なまえはそれに駄々をこねて、今すぐ会いたい。等と我が儘を言い、アッシュを困らせる気は毛頭ないが、やはり二週間近くも会っていないと淋しさで瞳を湿らせる事も度々あった。
忙しいのか連絡を一つも寄越さないアッシュの行動がソレに拍車をかけた。
恋人同士になってこんなに離れ離れになったのは初めてで、そのせいかなまえは暫く眠れない夜を過ごしていた。

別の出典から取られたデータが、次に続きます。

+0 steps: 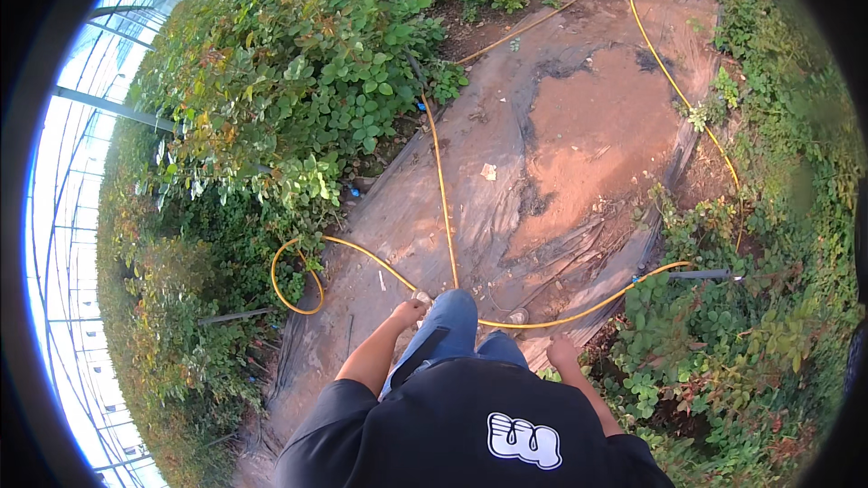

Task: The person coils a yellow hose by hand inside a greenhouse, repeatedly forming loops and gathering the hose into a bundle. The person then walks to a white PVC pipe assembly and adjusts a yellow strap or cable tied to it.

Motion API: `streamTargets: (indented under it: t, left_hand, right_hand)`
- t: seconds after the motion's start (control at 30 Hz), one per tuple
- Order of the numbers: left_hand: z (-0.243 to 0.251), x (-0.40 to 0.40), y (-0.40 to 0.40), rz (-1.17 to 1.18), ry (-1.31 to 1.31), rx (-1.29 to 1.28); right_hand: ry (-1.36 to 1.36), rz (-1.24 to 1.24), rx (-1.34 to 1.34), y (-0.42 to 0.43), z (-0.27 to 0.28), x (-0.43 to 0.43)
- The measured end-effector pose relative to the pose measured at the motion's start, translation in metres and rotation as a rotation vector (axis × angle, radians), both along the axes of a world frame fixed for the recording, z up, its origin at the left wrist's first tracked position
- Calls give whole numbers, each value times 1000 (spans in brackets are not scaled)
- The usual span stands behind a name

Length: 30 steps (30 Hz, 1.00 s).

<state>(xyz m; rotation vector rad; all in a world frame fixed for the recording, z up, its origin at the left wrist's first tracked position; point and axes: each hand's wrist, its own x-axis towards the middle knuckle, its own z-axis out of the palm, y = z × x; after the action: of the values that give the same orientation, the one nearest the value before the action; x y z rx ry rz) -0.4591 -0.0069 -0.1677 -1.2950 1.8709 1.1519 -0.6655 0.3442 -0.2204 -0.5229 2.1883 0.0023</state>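
My left hand [409, 312] hangs beside my left thigh, with its fingers curled in and nothing visible in it. Just beyond it is the tip of a shoe [424, 297], close to a yellow hose [371, 256] on the ground. On the other side, my right hand [562, 352] is loosely fisted at my right hip, with no object showing. A second shoe [519, 316] touches or nearly touches another stretch of yellow hose [576, 320] that curves across the path. Both palms are hidden from view.
Worn black ground sheet [475, 142] covers parts of the dirt path [597, 115]. Leafy bushes [325, 74] line the left, and more plants [685, 332] crowd the right. A grey pipe [702, 274] protrudes there. Another yellow hose [678, 85] runs ahead. Greenhouse framing [112, 105] stands at far left.
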Motion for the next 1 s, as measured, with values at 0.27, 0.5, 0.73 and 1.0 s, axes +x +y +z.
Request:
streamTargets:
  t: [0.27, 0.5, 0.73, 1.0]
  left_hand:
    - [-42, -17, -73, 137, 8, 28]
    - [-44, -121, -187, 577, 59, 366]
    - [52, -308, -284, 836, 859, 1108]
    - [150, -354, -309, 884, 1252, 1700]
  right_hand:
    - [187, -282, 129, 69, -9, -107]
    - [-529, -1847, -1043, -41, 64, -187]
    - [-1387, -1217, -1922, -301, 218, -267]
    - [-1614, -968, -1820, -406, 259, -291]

今日も一人ベッドに潜り込むが数時間経っても中々眠りにつけないでいた。
眠たくないわけでは無い。眠たいのだ、眠たいのだがいくら横になってようが中々寝付けない。寝れても一時間程度で目を覚まし、その一時間も寝た気にならないのだ。
なまえの目の下にはくっきりと隈ができていて
一目で「ああ、寝不足なんだな」と分かる風貌だ。
「…眠れない」
ぽつりと誰も居ない暗闇に漏らすように呟いた。
何度も何度も寝返りを打ち、何度も寝返り枕の位置を変えた。
眠れない、となると起きてる時間は何かを考える時間に使われて、当然のようになまえの頭の中にはアッシュが居た。
「(もう寝てるかな、まだ仕事中かな、誰と居るかな、私の事を考えててくれるかな、会いたいな)」
一通り妄想した後で自分に嫌気がさす。
なんて重たい女だ。
こんなんじゃアッシュもいつかはウザイって思うようになるんじゃないか。
アッシュに「ウザイ」と言われる所を想像して、更に落ち込んだ。
寝不足と疲労のせいか、かなり思考がネガティブになっている気がする
鼻を啜ると、何も考えないようにしよう、と考えながら目をつむった。